Privacy. The owner of that domain has my real name now. I dont want it linked to my HN account.

> an smtp server is actually listening at the domain

How would you test that?

> is configured to receive any address at the domain

I sent an email from gmail to that domain. I did not get a bounce. So I guess it is.

> > an smtp server is actually listening at the domain

> How would you test that?

telnet domain.com 25

And see if you get an SMTP response from a server. It would look something like this:

220 domain.com ESMTP Postfix

After you connect, if you want to see if your email address is active, you can try this (lines beginning with numbers are the server responses, you type the non-numbered lines):

  helo yahoo.com
  250 domain.com
  mail from: afakename@yahoo.com
  250 2.1.0 Ok
  rcpt to: yourfakeemailname@thefakeyahooname.com
And you'll either get back:

550 5.1.1 <yourfakeemailname@thefakeyahooname.com>: Recipient address rejected:

or

250 2.1.5 Ok

A 550 response means that your fake email address is not setup to receive email. A 250 means that it is accepting email at the rcpt to: address.

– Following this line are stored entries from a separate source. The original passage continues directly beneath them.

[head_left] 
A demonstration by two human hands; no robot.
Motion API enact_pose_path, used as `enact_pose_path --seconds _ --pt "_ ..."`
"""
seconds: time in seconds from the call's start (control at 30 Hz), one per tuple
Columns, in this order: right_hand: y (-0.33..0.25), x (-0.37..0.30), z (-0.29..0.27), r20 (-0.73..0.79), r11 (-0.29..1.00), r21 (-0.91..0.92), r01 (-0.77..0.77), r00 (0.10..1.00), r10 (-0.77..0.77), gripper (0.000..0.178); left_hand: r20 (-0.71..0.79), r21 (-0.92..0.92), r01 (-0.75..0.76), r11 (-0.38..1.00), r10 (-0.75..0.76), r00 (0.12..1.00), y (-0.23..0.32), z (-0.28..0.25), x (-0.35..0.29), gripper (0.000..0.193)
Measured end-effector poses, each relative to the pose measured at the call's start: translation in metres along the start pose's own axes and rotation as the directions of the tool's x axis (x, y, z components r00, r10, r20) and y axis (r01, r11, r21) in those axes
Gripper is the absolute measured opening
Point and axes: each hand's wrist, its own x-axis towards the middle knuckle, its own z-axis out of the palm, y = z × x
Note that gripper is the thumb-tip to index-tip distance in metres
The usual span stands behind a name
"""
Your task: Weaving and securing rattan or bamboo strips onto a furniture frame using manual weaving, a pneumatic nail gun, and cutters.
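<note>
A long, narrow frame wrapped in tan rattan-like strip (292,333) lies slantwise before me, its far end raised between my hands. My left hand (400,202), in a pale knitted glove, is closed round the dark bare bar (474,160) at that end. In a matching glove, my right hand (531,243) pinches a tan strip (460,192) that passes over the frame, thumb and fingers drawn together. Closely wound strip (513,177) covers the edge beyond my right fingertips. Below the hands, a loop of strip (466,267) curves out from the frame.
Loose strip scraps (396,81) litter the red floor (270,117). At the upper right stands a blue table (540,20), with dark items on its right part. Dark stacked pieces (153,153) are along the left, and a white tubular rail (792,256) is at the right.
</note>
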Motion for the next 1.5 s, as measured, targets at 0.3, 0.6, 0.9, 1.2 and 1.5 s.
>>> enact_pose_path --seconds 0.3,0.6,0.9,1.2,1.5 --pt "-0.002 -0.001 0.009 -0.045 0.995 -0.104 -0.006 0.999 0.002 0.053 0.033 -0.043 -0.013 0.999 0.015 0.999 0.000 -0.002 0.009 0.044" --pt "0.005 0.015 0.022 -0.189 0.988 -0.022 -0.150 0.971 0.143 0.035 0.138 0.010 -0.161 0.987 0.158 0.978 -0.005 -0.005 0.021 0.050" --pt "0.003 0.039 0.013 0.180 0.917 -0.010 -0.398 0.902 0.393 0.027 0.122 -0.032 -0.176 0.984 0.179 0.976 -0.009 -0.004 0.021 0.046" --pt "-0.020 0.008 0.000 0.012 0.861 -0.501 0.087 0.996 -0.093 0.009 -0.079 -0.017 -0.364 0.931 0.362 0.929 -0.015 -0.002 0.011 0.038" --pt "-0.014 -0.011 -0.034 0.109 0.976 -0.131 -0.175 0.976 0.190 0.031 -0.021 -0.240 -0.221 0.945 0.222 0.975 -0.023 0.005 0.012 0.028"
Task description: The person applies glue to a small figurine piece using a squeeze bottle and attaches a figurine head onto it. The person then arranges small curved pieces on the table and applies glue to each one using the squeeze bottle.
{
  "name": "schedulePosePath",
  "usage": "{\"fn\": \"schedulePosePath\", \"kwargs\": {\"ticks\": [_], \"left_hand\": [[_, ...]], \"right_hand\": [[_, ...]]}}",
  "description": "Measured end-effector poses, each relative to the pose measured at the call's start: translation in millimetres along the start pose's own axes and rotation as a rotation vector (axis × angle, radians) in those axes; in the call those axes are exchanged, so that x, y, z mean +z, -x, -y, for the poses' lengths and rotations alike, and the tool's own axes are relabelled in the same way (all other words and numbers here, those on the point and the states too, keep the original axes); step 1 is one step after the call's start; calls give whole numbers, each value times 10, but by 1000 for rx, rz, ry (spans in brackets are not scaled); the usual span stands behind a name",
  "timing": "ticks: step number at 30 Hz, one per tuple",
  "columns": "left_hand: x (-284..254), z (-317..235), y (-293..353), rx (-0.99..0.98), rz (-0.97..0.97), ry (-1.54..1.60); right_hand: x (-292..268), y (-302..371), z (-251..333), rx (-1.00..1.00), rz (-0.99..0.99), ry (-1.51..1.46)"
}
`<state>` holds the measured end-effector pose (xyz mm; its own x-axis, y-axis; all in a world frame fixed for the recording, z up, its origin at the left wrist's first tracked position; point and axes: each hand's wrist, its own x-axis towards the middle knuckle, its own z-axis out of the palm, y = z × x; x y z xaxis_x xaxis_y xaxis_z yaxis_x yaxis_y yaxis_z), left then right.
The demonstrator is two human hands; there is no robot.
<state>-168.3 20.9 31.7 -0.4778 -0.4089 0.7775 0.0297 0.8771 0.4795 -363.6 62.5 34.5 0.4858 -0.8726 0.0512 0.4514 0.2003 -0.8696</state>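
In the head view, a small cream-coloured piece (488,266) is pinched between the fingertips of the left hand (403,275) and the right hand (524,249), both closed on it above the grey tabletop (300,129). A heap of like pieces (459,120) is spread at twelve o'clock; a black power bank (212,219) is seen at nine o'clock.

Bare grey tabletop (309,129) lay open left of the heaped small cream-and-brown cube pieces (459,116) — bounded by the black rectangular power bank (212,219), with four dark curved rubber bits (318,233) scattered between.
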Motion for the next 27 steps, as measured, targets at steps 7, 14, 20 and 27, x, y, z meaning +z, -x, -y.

Do you mind if I ask where you are from? I have noticed that Yahoo mail is very common in Asia, but I (almost) never see a @yahoo email in the US.

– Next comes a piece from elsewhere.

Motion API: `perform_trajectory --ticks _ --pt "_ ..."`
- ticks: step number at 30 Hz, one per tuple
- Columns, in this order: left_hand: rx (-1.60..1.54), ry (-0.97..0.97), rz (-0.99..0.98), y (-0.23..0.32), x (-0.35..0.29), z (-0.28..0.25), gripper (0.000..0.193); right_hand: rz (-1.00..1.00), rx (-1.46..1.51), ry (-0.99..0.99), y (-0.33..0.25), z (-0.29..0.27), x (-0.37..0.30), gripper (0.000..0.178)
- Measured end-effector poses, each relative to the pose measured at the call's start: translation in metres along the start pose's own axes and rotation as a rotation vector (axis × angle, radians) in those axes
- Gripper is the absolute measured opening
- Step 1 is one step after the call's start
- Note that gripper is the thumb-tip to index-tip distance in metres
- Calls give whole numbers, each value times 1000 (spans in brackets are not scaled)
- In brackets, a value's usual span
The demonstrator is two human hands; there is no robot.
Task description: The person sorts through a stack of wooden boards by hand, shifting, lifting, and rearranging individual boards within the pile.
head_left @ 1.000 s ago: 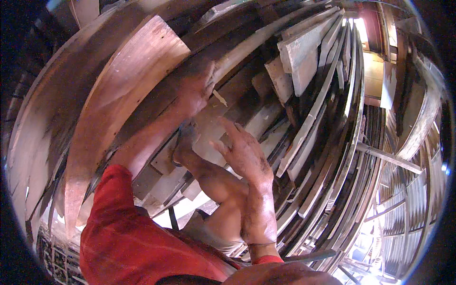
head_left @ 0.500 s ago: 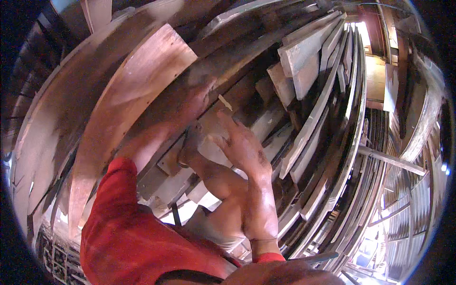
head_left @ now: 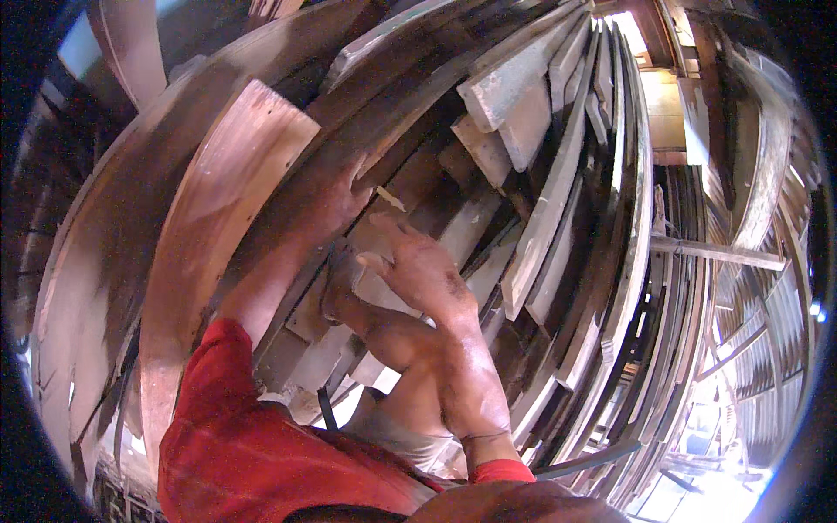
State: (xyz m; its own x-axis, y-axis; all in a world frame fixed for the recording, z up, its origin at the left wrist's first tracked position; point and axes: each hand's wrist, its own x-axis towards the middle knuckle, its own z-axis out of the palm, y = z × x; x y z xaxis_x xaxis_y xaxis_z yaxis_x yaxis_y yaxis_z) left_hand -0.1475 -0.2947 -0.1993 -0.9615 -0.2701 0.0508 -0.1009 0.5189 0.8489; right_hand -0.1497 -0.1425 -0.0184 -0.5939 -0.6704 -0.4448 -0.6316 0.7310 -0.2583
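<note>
My left hand (head_left: pixel 344 199) is at the edge of a long dark plank (head_left: pixel 397 131), its fingers appearing curled over that edge and partly hidden in shadow. Just to the right, my right hand (head_left: pixel 421 266) reaches out over the boards, fingers stretched and thumb apart. A small pale strip (head_left: pixel 391 200) lies just beyond its fingertips. Below the hands, my bare foot (head_left: pixel 338 275) is braced among the boards, with the knee bent. Under my left forearm runs a reddish-brown plank (head_left: pixel 231 166) with a square-cut end.
Stacked timber surrounds me, with short board ends (head_left: pixel 506 83) sticking out at the upper right. Long narrow boards (head_left: pixel 641 227) curve along the right. A crossbar (head_left: pixel 719 253) juts out there, near corrugated sheeting (head_left: pixel 767 349). Bright light enters at the top right.
The view has shifted, so the stacks and both hands appear further left. My hands remain at nearly the same place on the boards.
</note>
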Motion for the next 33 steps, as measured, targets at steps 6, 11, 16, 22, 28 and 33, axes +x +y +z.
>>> perform_trajectory --ticks 6,11,16,22,28,33 --pt "-110 354 -41 20 16 31 66 -43 -7 83 14 1 -9 60" --pt "-775 275 -8 98 107 9 77 25 -39 87 17 -13 -13 60" --pt "-970 -40 -258 120 198 13 58 91 30 60 32 -17 -9 58" --pt "-1048 -119 -286 122 227 46 54 67 92 84 35 -13 -26 55" --pt "-865 -41 -156 84 218 47 58 -33 130 177 16 26 -24 51" --pt "-1021 -121 -140 118 114 32 62 57 122 202 52 47 -38 43"
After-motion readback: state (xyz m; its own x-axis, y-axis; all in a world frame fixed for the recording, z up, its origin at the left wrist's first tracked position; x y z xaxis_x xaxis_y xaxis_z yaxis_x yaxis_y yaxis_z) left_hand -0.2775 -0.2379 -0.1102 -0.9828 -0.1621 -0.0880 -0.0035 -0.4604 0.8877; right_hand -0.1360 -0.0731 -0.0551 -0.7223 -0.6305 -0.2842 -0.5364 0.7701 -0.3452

Short term I think contacting yahoo support is the only solution.

Long term I recommend spending the few dollars per year on a vanity domain for your email. My last name is Stockbridge, and all of my personal emails have been going to an @stockbridges.org email address for the last few years. My dad set it up, and it just forwards to whatever you like. I have previously used an account from my school's alumni association, but I have recently moved to an @icloud account, and no one else can tell the difference.

I also know that a lot of people love using the web based email, but I am not a fan, and one of the reasons is offline (or locked account) access to mail. If I lost access to my mail account right now then I could change the forwarding address, and be back in business in a few minutes since all of the old messages are saved by my desktop mail client. Even gmail supports this although it seems I am in a small minority that access gmail via their imap server.

Meanwhile, I do use my own domain for my primary email account. But the Yahoo mail has nostalgic value for me, because I have it for 15 years now.
If you do get back in (yahoo customer service) then I suggest you archive all that nostalgic email out to your own system, so should this happen again, you won't lose all the old email.

Yahoo allows either pop3 or imap (you may have to pay for yahoo premium to get either) at which point you can extract out and archive all the old emails.